Por tanto, la serie presenta un escenario político donde la elección se plantea siempre entre la tecnocracia y el populismo, con la izquierda incapaz de encontrar su hueco en la agenda mediática. La vemos indolente en cuestiones como la educación, la Unión Europea o la reforma fiscal, atrapada en discusiones internas mientras las dos orillas – Vidal y Chalon – discuten las políticas de la presidenta Dorendeu. La izquierda se encuentra convaleciente hasta los últimos capítulos de la serie, donde Rickwaert logra, a partir de un discurso brillante – “allí de donde vengo, es decir, del pueblo, cuando uno puede, lo coge” – reconstruir el espacio de la izquierda, construyendo una alternativa a Mercier a través de una plataforma basada en la recuperación de los valores republicanos.

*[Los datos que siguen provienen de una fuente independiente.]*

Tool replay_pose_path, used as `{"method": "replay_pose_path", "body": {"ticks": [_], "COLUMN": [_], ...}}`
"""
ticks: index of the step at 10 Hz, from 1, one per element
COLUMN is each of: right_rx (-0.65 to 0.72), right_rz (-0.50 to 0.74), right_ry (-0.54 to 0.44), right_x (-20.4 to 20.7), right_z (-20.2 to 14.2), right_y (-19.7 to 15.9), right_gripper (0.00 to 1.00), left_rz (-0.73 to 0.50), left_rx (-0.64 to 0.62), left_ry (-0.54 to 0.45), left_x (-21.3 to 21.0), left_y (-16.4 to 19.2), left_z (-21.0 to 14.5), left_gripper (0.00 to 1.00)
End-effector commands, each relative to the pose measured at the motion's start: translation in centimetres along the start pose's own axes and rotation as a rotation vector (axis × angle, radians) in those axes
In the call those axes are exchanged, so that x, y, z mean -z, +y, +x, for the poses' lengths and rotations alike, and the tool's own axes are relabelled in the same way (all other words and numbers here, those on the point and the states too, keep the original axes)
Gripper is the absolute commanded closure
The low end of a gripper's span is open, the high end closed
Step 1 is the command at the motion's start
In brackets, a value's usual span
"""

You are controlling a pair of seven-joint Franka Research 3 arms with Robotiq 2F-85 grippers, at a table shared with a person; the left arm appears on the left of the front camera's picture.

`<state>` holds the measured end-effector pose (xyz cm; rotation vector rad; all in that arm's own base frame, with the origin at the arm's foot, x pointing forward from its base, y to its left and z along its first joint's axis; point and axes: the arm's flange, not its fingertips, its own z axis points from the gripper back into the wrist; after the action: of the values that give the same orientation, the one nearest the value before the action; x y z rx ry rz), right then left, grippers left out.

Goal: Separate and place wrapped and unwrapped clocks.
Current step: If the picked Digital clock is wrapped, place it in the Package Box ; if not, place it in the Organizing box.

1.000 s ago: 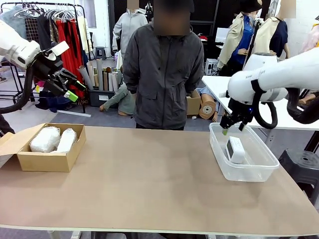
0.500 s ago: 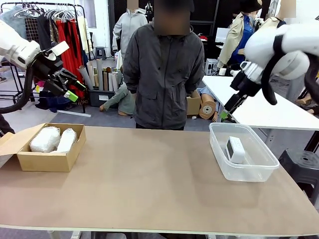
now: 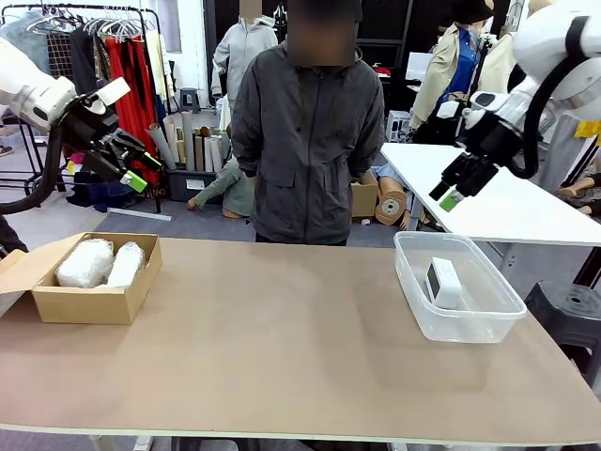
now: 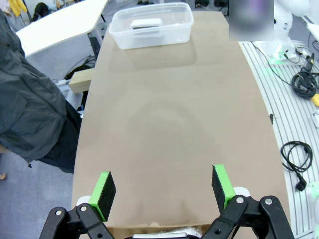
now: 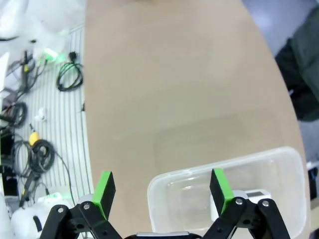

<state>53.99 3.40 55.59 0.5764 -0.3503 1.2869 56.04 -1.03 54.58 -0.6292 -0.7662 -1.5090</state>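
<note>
Two wrapped clocks (image 3: 100, 264), oblong bundles in crinkly white plastic, lie side by side in the brown cardboard box (image 3: 84, 303) at the table's left. The unwrapped clock (image 3: 443, 282), white with a dark screen, rests in the clear plastic tub (image 3: 488, 319) at the right; the left wrist view shows it as a white block (image 4: 146, 23) in the far tub (image 4: 184, 32). My left gripper (image 3: 139, 172) hangs open and empty, high above the box. My right gripper (image 3: 448, 195) is open and empty, raised above the tub (image 5: 189, 194).
A person in a grey jacket (image 3: 310, 141) stands at the far edge of the table, hands out of sight. A white table (image 3: 488, 202) stands behind at right. The brown tabletop (image 3: 282, 348) between box and tub is bare.
My right gripper has risen from just over the tub's far rim to well above it and to the right. The left arm, the clocks and the containers have not moved.
</note>
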Motion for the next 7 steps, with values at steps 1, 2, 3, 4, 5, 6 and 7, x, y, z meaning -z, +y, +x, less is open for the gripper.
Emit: {"method": "replay_pose_path", "body": {"ticks": [1, 2, 3, 4, 5, 6, 7], "right_rx": [0.009, 0.0, 0.0, 0.0, 0.0, 0.0, -0.015], "right_rz": [0.027, 0.0, 0.0, 0.0, 0.0, 0.0, 0.021], "right_ry": [-0.058, 0.0, 0.0, 0.0, 0.0, 0.0, -0.011], "right_x": [-0.7, 0.0, 0.0, 0.0, 0.0, 0.0, -0.1], "right_z": [-0.8, 0.0, 0.0, 0.0, 0.0, 0.0, -0.3], "right_y": [-1.4, 0.0, 0.0, 0.0, 0.0, 0.0, -0.2], "right_gripper": [0.0, 0.0, 0.0, 0.0, 0.0, 0.0, 0.0], "left_rz": [0.006, 0.006, 0.006, 0.006, 0.006, 0.006, 0.006], "left_rx": [0.0, 0.0, 0.0, 0.0, 0.0, 0.0, 0.0], "left_ry": [-0.01, -0.01, -0.01, -0.01, -0.01, -0.01, -0.01], "left_x": [-0.1, -0.1, -0.1, -0.1, -0.1, -0.1, -0.1], "left_y": [0.0, 0.0, 0.0, 0.0, 0.0, 0.0, 0.0], "left_z": [0.2, 0.2, 0.2, 0.2, 0.2, 0.2, 0.2], "left_gripper": [0.0, 0.0, 0.0, 0.0, 0.0, 0.0, 0.0]}}
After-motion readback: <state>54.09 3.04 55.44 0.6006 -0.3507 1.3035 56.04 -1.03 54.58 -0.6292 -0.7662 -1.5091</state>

El peligro de la ‘monarquía presidencial’. Parlamentarismo o barbarie.
Los acontecimientos de la tercera temporada se precipitan cuando la presidenta Dorendeu decide poner fin a la ‘monarquía presidencial’, es decir, terminar con la elección por sufragio universal del presidente de la República para aumentar el papel del Parlamento. Con un alegato basado en la problemática personalización de la política y la transformación del debate político en una discusión sobre ideas y no sobre personas, la serie pone en boca de Dorendeu los argumentos clásicos a favor del parlamentarismo.
El sonoro ensayo Cómo mueren las democracias (Levitsky y Ziblatt, 2018), nos alertaba sobre la lenta pero paulatina muerte de las democracias frente al populismo autoritario, con multitud de ejemplos sobre este a lo largo de la historia y de la geografía. En el capítulo centrado en Estados Unidos, los autores avisaban sobre el peligroso poder que podía llegar a desarrollar el presidente de los Estados Unidos, citando los casos de Roosevelt y Nixon – Trump recién cumplía un año al frente de la Casa Blanca – como mayores amenazas para la democracia estadounidense. En la sensacional Vice (McKay, 2018) se nos muestra visualmente hasta donde pueden llegar las competencias del poder ejecutivo estadounidense.
Regresando a Baron Noir, la serie nos presenta el apocalíptico escenario para la República francesa que supone la nominación de Mercier, un populista que propone “devolver la democracia al pueblo”. Se nos presenta como un youtuber contrario a la democracia liberal, capaz de atraer la atención de cientos de miles de franceses de todas las ideologías gracias a su verborrea antisistema. Su figura es utilizada de manera sucesiva por Rickwaert, Vidal y Chalon, otorgándole peso e influencia en la política francesa hasta el punto de convertirse en el principal favorito para presidir la República. ¿Qué podría llegar a hacer un tipo así con el mando de la República francesa?, parece querer sugerirnos la serie en sus últimos capítulos.
Al final, la serie nos deja una imagen agridulce, con Rickwaert ganando las elecciones presidenciales, ‘recuperando’ la República francesa tras el enorme sacrificio de Dorendeu. Nos coloca al borde del abismo, pero no nos enseña qué habría en él. Nos deja con la incógnita de qué puede ocurrir cuando todos los “guardarraíles de la democracia” – empleando la terminología de Levistky y Ziblatt – dejan de funcionar, pero con la lección de que en un modelo presidencialista parece más ‘fácil’ subvertir la democracia que en un modelo parlamentarista.